McMurphy is also a sly creature. When he learns that an involuntarily committed patient cannot get out of the hospital unless the Big Nurse thinks the patient is fit enough to leave, he backs down and tries to be a model patient. By this time, however, the patients have come to rely on his leadership, so much so that Cheswick, one of his most ardent followers, drowns himself out of despair. McMurphy has a change of heart after he learns that most of the patients have voluntarily committed themselves and stay out of choice. He decides he must become their savior and show them they can function outside the hospital. He makes his comeback statement by smashing the glass of the Nurse's station. Thereafter, McMurphy slowly becomes a force that is driven not by this own will but by the needs of forty other patients.
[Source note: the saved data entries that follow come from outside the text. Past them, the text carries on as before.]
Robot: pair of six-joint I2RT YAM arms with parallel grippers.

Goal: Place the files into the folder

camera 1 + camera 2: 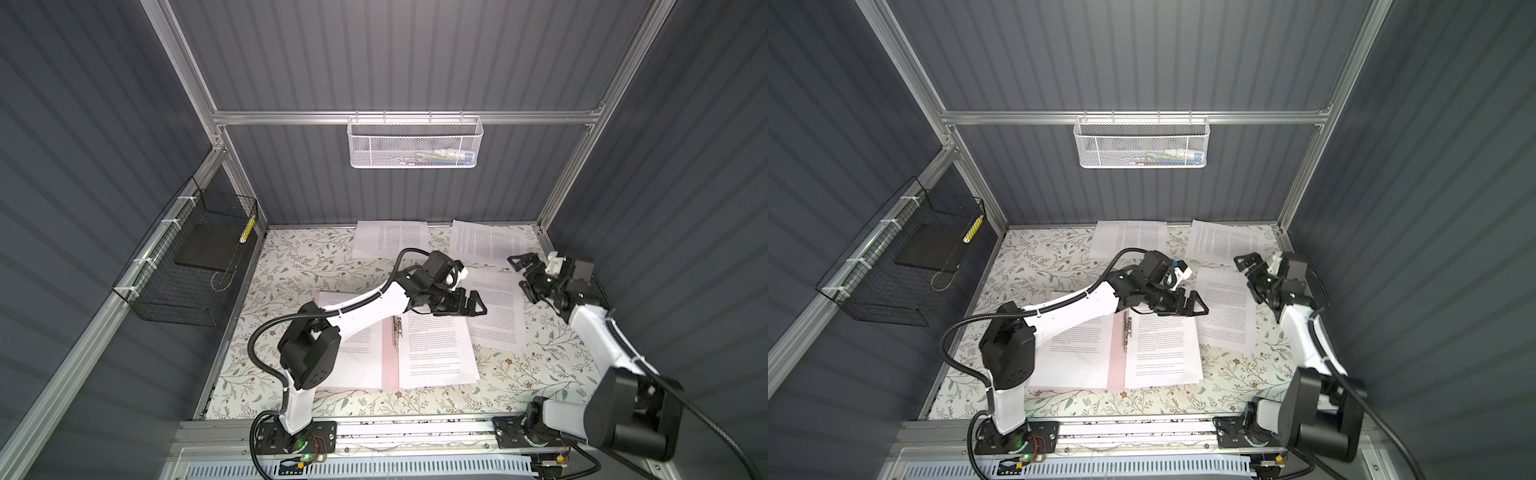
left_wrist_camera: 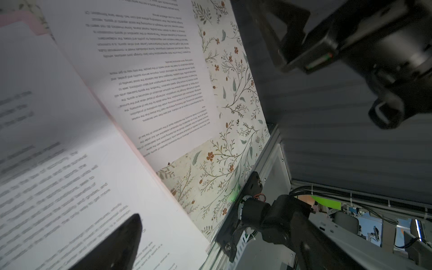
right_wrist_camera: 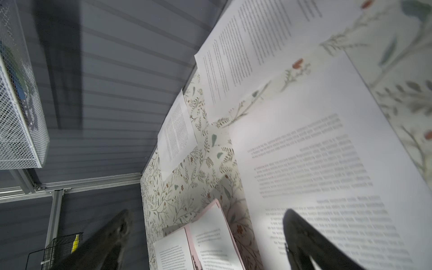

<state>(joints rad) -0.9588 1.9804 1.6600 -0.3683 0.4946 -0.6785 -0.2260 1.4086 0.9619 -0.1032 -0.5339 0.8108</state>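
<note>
The left fingers hang apart over the folder's twelve-o'clock edge. The right fingers, also apart, are over files at its two o'clock. Both top views show the clip; the left wrist view does not.

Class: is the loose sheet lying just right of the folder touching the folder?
Touching. In the left wrist view the folder has its pink edge lying over the loose sheet, cutting off the sheet's printed lines.

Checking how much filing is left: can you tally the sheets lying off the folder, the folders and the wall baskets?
Loose sheets: 3
Folder: 1
Wall baskets: 2
Total: 6
</note>
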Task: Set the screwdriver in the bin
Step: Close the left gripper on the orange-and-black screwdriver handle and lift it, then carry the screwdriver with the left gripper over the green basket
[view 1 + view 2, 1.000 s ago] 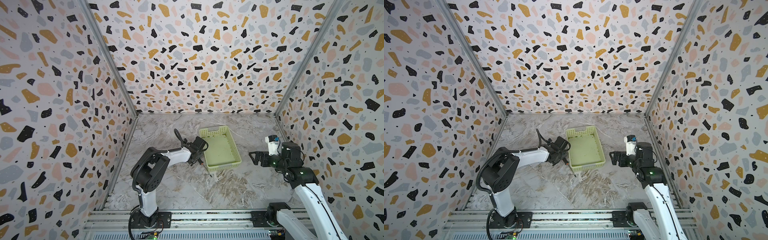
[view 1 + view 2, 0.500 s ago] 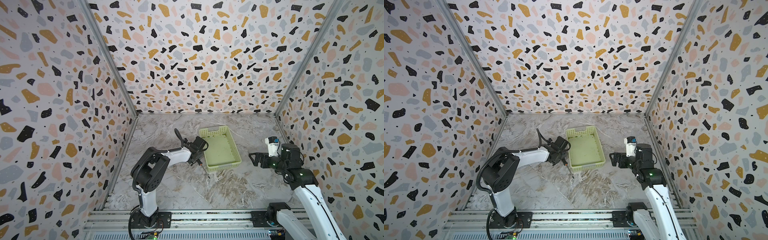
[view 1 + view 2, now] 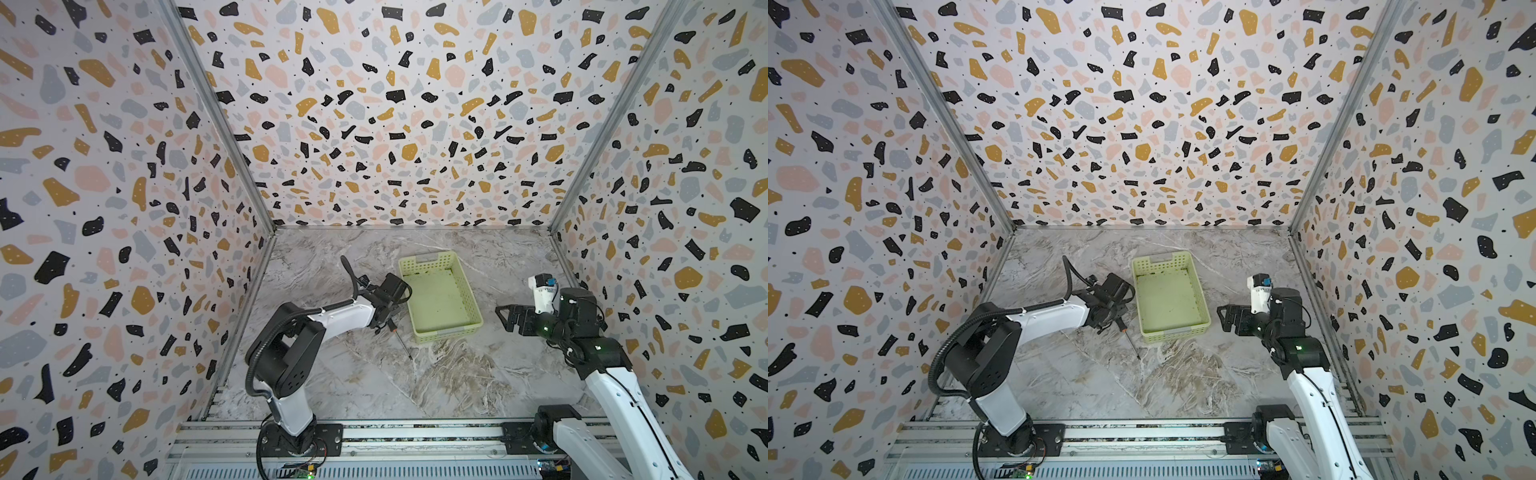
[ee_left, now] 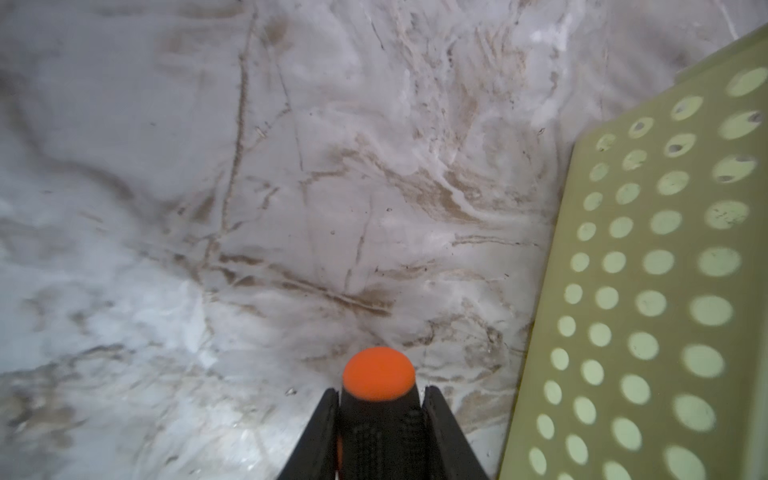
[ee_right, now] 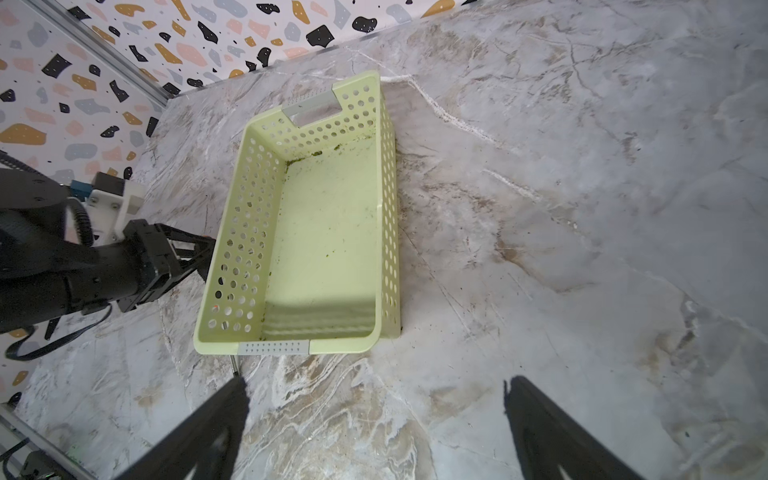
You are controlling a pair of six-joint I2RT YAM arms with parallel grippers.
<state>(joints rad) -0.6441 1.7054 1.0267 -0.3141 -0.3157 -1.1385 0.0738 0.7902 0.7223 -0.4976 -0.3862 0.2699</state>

McMurphy takes the back seat on the fishing trip, letting others brave the storm and emerge as heroes in order to gain courage and self-reliance. When the Nurse tries to drive a wedge between the patients and him, he proves himself by coming to the aid of George, fighting the Black orderlies. This aggression lands him in the shock shop for several treatments. When he is returned to the ward, he continues to try and make the inmates self-sufficient. He proves to them that Nurse Ratched is really powerless when he tears open her shirt and exposes her large breasts. She retaliates by having him lobotomized. When he is returned to the ward after the surgery, he is a vegetable.


It is important to notice how McMurphy steadily becomes weaker as the other patients become stronger. He serves as a tool in bringing freedom to the other mental patients and in exposing the Nurse for what she really is. As a result, McMurphy stands for all that is good and natural; he opposes Nurse Ratched, who is the symbol of repression and evil. Although his fool-hardy and self- damaging acts liberate the others, he is destroyed in the end. In this sense McMurphy is compared to Christ, who lays down his own life so that others may live. When Chief Bromden kills him and escapes, McMurphy's mission is accomplished.

Nurse Ratched

The Nurse is a large, cold, unemotional woman whose "face is smooth, calculated, and refined". Although she has baby blue eyes, a small nose, and large breasts, she is not feminine. She carries a wicker bag, which is filled with pills, needles, forceps, and the likes. Nurse Ratched has the power to cut a man down by just looking at him. She succeeds in emasculating the men on her ward. She makes the patients suffer guilt pangs and often succeeds in turning one against the other because "she has a genius for insinuation". They are the "rabbits", and she is the "wolf" that controls them.

The Nurse has the authorities on her side. She also has the Shock Shop to use in keeping the patients under control. Another weapon she has on her side is "time". She tells her staff that McMurphy is an ordinary man and given "time", he too will settle down like the other patients. She is just as sly as McMurphy and realizes that if she gives him too much punishment, she will only turn him into a martyr or a hero. She, therefore, bides her time, choosing carefully what step to take next. When McMurphy fights the Black orderlies over George's enema, she has repeated shock treatments administered to him. When he rips open her shirt to expose her large breasts, she has him lobotomized. Although she defeats McMurphy, turning him into a vegetable, the Chief wins a victory against her power by killing McMurphy and escaping from the hospital and her control.